A total number of 22,508 ESRD patients were examined. The average reported age of patients was between 40–60 years while two studies did not mention the patients’ ages [31, 32]. The number of men was slightly greater than the number of women. The follow-up time duration was 6 months to 36 months. The schedule for NHD was 3 nights/week or 6–7 nights/week, and 3 times/week for CHD. The summary graph of risk of bias for each study is shown in Fig 2.

Fig 2. Methodological quality of trials included in the meta-analysis.

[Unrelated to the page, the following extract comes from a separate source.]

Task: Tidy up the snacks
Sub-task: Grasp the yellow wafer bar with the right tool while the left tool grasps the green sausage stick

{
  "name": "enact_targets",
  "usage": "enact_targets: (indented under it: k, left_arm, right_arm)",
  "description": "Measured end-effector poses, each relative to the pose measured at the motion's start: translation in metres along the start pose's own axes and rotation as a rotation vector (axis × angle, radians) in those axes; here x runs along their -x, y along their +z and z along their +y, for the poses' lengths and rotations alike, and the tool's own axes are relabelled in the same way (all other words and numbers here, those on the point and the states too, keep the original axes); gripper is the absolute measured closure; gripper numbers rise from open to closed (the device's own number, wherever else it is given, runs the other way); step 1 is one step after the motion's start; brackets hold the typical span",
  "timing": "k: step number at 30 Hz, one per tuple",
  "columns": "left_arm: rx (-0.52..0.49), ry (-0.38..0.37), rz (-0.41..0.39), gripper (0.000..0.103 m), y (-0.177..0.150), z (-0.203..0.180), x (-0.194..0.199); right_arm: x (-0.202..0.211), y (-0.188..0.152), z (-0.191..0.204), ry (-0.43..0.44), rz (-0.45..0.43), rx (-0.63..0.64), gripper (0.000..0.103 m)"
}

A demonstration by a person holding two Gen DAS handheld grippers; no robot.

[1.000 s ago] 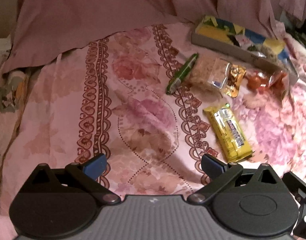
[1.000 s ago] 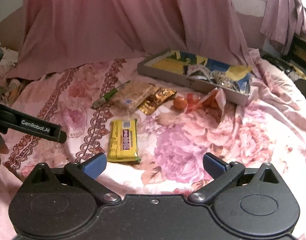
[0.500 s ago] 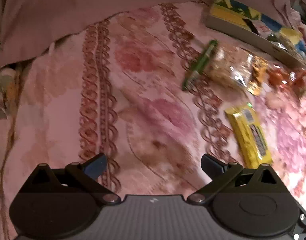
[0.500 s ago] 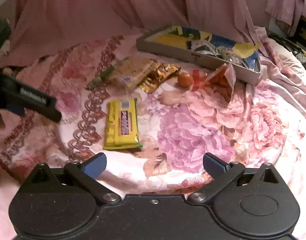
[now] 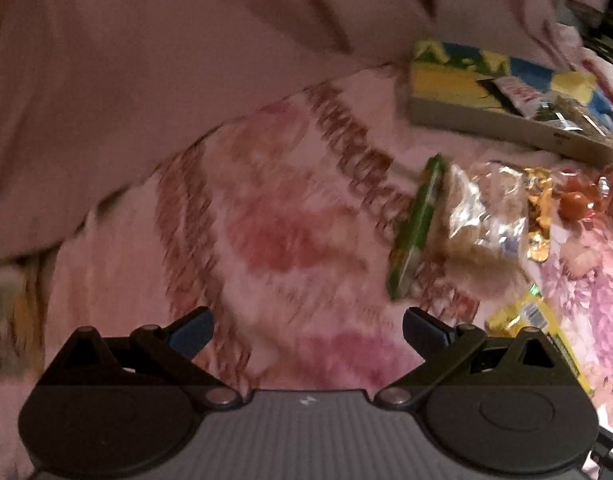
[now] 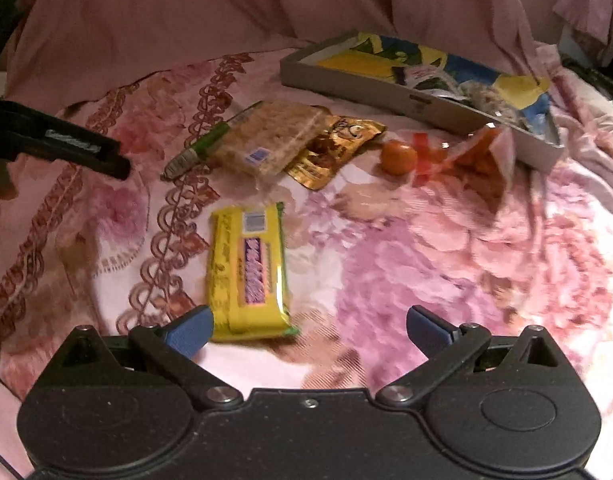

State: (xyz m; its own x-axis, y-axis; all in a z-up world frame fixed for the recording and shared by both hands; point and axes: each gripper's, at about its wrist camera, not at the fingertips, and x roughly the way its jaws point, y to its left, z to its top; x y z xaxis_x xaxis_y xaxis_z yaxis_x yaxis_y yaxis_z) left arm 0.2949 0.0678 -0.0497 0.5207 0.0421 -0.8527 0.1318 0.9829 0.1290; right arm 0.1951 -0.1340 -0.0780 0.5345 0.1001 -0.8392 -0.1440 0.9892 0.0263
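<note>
**Snacks: a few boxed, most still loose on the bed**

Grey tray point(image 6: 418, 98) sits at the far side of the floral bedspread point(image 6: 446, 264), already holding a few wrappers at its right end; left half looks bare. Still outside it, lying near its front wall: clear pkt of crackers point(image 6: 274, 136), touching it a green stick pack point(image 6: 204, 146) on the left and a gold foil pkt point(image 6: 338, 152) on the right; then a small orange round thing point(image 6: 398, 156) and an orange bag point(image 6: 482, 160) just beside the tray. Yellow choc bar point(image 6: 248, 268) lies apart, nearest the right gripper point(image 6: 308, 330), partly between its fingers. So approx early stage, most items left to move.

Right gripper: jaws spread wide, nothing held. Left gripper point(image 5: 306, 326): likewise spread, empty, over bare cloth w/ green stick pack point(image 5: 416, 232) ahead-right.

Vs 0.5 s ago: right gripper closer to yellow bar, which now reaches its left finger. Left view swung up and nearer the green pack; heavy blur. No snack shifted.
</note>
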Motion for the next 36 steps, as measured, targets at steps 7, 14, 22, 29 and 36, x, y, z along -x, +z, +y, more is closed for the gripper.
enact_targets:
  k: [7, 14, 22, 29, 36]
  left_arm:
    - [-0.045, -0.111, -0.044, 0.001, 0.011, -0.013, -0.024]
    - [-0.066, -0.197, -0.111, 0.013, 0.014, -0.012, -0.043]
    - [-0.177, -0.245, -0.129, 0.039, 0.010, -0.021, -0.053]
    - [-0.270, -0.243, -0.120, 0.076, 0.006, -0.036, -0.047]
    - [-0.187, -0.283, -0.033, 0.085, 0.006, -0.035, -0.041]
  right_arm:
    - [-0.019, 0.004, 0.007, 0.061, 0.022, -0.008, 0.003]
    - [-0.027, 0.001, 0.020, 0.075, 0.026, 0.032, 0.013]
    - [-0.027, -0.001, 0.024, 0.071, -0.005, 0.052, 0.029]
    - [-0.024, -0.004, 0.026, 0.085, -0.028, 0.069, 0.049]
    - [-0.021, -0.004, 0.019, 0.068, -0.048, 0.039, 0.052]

Risk of bias graph and summary.

In our meta-analysis, mortality results were not significantly different between the NHD group and the CHD group (OR: 0.75; 95%CI: 0.52 to 1.10; p = 0.145). For number of hospitalizations, the CHD group had significantly fewer than NHD group (OR: 1.54; 95%CI: 1.32 to 1.79; p<0.001); in addition, there was no significant difference between the two groups in the number of infection hospitalizations (OR: 1.60; 95%CI: 0.48 to 5.35; p = 0.445).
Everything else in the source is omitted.